Task to complete:
Go through the records and copy each line where the word "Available" occurs.

[Source data]
---+---
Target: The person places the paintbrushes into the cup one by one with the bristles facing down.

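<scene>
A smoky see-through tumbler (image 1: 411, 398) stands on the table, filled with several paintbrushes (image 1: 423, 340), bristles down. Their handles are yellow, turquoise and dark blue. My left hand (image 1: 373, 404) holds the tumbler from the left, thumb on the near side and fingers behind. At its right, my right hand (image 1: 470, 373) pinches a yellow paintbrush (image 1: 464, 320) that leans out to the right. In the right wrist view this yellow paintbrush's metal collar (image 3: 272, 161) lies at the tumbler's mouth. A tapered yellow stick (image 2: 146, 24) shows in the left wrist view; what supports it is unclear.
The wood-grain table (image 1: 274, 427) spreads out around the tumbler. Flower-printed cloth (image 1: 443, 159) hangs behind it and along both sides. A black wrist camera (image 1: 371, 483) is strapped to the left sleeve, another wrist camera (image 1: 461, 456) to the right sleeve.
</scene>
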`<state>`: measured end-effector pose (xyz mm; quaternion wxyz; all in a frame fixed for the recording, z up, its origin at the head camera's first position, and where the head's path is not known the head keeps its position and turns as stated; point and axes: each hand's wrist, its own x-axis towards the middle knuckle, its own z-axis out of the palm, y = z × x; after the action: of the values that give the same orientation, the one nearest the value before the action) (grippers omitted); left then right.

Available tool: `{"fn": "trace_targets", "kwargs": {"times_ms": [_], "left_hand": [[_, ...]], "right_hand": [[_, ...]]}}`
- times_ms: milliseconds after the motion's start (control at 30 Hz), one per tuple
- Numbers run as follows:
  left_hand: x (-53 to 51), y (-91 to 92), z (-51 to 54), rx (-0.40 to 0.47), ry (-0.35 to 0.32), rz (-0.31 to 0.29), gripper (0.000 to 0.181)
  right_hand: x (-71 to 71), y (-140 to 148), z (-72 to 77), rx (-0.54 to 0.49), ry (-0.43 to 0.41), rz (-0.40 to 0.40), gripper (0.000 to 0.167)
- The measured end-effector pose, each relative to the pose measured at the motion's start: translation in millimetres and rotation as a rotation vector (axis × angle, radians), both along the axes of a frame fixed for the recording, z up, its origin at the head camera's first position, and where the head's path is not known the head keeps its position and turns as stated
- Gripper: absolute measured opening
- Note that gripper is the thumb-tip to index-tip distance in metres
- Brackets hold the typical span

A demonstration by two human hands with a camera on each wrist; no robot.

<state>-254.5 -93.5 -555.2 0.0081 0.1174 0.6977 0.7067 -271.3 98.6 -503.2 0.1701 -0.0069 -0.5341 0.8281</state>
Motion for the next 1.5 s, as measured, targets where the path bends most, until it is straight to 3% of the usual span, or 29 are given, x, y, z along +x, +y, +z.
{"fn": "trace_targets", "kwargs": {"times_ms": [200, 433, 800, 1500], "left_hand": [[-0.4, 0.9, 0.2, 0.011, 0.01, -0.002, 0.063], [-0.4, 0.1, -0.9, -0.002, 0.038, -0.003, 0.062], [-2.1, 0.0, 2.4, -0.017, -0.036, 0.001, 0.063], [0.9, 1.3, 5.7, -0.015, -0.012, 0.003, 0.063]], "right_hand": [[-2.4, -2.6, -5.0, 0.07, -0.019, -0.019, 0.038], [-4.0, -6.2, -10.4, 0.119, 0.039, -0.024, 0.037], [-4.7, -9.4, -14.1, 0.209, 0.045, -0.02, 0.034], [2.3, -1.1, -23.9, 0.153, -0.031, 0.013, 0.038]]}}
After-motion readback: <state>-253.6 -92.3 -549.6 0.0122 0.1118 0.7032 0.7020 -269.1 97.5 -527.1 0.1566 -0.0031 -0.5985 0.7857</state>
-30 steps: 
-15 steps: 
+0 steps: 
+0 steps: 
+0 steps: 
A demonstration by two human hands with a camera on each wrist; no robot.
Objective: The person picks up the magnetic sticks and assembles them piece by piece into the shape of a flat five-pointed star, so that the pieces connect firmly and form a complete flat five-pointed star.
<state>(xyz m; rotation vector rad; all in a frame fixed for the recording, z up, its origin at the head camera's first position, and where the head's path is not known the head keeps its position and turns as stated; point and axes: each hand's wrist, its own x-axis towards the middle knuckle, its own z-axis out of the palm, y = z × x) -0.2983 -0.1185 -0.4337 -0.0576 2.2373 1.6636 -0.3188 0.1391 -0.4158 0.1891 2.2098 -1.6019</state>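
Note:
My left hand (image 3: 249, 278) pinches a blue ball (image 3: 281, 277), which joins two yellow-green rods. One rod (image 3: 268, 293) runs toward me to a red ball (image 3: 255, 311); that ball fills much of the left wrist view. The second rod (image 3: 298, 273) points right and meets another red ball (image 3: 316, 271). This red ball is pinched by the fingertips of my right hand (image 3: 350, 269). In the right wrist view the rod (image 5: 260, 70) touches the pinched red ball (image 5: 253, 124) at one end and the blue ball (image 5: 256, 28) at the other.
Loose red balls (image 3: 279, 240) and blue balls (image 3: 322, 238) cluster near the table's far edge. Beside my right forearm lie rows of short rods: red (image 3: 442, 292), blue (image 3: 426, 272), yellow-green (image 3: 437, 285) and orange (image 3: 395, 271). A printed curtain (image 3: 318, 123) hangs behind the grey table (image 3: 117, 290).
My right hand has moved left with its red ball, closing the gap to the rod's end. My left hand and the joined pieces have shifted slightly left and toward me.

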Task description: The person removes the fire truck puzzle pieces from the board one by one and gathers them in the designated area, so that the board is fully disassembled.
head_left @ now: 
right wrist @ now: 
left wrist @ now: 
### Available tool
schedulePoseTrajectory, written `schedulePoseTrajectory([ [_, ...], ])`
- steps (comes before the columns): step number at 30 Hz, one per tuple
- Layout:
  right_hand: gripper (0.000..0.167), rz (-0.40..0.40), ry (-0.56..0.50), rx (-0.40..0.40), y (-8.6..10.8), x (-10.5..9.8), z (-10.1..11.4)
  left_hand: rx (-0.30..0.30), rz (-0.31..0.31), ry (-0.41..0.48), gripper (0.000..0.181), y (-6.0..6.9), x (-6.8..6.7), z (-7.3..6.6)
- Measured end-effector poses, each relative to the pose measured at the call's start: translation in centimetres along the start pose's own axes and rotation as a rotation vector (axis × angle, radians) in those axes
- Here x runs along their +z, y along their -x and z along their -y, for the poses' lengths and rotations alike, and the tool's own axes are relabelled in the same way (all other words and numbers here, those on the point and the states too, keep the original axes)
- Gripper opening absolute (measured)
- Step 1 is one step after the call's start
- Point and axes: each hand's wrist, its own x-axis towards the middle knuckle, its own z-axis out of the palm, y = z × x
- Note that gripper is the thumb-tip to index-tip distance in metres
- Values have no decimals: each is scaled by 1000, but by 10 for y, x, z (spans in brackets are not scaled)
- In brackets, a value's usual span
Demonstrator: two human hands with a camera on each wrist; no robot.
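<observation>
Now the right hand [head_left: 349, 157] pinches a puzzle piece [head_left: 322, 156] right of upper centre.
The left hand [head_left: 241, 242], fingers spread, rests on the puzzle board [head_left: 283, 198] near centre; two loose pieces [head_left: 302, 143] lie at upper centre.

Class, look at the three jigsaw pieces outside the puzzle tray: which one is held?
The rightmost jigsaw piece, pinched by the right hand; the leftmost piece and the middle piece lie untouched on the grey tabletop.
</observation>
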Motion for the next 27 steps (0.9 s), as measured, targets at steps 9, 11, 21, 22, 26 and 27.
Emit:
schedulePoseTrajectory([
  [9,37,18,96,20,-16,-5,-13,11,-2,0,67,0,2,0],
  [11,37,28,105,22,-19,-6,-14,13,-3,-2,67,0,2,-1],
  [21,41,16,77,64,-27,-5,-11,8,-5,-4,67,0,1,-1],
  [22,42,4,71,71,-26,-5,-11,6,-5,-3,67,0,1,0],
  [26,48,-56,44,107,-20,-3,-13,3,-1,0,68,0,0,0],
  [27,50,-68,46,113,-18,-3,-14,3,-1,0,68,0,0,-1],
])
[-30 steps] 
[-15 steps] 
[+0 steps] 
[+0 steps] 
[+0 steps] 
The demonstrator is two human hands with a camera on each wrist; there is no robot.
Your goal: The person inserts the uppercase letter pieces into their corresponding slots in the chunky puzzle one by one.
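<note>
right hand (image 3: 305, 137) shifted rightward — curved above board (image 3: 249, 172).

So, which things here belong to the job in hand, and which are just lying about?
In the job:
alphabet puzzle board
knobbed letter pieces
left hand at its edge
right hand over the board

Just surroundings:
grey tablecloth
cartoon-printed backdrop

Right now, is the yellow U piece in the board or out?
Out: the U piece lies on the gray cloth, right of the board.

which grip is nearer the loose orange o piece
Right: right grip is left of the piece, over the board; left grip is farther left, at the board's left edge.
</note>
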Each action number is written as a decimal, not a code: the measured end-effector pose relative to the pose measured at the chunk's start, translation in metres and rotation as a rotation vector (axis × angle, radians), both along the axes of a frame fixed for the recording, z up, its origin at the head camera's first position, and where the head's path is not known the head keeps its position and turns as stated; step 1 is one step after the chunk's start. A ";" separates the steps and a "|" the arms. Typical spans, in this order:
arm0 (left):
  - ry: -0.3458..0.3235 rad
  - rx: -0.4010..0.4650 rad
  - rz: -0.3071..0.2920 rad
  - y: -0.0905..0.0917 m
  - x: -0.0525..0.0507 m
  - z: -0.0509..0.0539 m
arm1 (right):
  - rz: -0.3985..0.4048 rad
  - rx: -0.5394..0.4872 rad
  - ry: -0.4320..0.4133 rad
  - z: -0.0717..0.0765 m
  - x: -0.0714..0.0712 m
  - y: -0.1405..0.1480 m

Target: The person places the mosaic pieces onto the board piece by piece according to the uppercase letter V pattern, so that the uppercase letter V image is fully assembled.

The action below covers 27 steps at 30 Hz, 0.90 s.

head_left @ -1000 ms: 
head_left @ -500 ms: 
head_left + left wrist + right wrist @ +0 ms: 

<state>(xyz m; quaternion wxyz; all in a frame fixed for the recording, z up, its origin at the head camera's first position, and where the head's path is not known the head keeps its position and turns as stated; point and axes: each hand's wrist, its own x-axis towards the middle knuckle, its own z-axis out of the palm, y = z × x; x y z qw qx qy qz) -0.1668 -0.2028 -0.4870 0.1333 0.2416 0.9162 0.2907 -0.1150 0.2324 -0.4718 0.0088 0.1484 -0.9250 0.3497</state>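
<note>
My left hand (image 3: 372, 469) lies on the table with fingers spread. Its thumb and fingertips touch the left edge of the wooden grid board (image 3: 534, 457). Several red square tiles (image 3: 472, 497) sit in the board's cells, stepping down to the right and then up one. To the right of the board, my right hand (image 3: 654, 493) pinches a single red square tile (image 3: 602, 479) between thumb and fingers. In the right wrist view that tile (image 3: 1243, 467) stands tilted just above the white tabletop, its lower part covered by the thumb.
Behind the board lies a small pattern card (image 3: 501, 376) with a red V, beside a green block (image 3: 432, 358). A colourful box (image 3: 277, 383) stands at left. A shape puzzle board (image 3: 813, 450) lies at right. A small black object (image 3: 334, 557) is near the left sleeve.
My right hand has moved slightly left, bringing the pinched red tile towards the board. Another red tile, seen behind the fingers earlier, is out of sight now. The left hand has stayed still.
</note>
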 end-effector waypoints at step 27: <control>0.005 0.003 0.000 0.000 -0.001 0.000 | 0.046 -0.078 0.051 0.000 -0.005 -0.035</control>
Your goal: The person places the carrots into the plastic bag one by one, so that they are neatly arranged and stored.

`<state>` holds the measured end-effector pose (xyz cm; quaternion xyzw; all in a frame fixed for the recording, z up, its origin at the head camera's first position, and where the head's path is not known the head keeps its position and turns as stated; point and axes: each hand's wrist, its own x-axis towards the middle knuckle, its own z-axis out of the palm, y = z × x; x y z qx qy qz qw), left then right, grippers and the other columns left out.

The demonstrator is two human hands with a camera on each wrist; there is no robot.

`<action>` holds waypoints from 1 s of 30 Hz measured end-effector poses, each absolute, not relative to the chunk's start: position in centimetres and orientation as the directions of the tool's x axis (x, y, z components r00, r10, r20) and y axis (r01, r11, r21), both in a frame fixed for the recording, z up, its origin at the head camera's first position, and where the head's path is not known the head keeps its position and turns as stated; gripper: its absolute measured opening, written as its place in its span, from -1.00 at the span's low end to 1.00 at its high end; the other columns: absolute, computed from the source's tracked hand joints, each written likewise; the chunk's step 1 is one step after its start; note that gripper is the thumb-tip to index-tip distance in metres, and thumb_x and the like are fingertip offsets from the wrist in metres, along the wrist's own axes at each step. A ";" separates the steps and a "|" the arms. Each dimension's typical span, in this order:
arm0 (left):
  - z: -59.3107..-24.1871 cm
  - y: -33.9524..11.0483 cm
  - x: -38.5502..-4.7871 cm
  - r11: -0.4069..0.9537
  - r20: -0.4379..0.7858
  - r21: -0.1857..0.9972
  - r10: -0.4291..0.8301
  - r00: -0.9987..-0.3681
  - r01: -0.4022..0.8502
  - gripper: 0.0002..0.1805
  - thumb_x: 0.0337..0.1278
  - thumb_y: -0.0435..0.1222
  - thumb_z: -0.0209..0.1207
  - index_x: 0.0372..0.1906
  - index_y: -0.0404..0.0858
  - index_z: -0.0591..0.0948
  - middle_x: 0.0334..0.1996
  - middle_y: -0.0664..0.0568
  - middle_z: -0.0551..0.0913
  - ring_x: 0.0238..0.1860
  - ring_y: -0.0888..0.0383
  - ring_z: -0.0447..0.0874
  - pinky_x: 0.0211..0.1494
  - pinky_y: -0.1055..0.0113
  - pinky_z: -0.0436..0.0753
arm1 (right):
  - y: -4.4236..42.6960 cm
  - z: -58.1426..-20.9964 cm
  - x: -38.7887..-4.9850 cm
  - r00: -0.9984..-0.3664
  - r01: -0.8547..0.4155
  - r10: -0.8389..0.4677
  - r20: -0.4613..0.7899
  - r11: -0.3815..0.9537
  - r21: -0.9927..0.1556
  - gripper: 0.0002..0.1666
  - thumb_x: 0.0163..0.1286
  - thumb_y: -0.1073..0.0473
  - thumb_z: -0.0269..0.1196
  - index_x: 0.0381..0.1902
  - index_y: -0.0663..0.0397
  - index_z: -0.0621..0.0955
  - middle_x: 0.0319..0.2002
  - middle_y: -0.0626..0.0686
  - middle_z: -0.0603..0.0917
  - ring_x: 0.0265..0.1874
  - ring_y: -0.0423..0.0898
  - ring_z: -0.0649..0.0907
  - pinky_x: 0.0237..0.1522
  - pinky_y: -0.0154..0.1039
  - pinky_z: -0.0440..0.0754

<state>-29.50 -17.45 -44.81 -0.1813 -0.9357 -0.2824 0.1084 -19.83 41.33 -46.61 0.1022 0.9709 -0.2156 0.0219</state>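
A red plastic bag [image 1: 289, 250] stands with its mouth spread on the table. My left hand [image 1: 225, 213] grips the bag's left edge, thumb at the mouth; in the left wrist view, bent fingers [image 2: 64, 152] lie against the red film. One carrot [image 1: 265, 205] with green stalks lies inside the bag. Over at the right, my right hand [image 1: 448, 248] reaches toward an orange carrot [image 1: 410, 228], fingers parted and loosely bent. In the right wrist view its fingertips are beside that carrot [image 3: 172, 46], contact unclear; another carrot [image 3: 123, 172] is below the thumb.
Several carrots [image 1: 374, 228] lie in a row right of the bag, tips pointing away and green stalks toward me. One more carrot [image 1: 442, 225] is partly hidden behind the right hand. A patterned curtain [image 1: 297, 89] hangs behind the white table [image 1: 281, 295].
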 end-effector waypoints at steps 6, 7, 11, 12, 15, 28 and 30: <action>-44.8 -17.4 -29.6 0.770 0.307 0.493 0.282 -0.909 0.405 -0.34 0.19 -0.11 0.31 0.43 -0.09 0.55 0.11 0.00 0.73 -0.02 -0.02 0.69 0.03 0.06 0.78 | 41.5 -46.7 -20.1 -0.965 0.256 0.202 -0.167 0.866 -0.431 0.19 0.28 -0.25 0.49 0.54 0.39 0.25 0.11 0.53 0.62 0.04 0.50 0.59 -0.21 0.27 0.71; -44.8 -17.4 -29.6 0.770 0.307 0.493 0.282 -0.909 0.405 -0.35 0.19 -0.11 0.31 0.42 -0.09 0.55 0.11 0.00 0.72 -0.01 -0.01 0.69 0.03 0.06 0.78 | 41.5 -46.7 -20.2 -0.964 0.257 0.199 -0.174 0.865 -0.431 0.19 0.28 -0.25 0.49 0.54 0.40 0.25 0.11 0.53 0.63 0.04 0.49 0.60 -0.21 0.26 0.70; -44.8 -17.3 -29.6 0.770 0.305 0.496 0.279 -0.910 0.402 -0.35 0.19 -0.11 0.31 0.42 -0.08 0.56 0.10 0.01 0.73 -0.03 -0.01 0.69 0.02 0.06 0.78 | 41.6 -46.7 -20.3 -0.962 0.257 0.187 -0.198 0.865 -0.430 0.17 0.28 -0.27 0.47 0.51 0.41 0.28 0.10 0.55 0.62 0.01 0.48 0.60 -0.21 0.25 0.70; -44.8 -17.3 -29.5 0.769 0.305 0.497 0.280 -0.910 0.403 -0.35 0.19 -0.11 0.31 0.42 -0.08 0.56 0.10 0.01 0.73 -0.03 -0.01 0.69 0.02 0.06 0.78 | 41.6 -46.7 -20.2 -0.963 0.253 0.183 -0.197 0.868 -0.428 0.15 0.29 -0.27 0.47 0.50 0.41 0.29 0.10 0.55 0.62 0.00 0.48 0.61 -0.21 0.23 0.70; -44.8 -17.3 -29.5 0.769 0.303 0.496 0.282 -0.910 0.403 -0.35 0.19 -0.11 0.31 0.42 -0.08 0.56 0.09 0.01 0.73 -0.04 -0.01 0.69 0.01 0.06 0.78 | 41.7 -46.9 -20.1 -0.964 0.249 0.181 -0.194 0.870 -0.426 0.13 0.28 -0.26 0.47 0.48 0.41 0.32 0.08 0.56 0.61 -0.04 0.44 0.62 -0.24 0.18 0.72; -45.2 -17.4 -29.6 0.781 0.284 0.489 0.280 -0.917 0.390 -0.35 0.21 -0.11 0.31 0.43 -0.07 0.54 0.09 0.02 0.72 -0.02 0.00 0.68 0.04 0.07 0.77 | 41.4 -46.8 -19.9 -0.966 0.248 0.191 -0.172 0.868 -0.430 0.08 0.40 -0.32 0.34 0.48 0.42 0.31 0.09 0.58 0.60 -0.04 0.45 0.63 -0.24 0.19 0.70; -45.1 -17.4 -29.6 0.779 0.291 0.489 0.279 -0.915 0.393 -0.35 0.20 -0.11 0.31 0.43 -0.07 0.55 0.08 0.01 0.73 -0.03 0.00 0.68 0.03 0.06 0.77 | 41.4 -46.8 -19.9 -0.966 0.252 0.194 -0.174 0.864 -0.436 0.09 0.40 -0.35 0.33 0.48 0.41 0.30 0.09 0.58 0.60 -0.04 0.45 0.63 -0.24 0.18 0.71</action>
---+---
Result:
Available tool: `{"fn": "trace_targets", "kwargs": {"times_ms": [_], "left_hand": [[_, ...]], "right_hand": [[_, ...]]}}`
### Available tool

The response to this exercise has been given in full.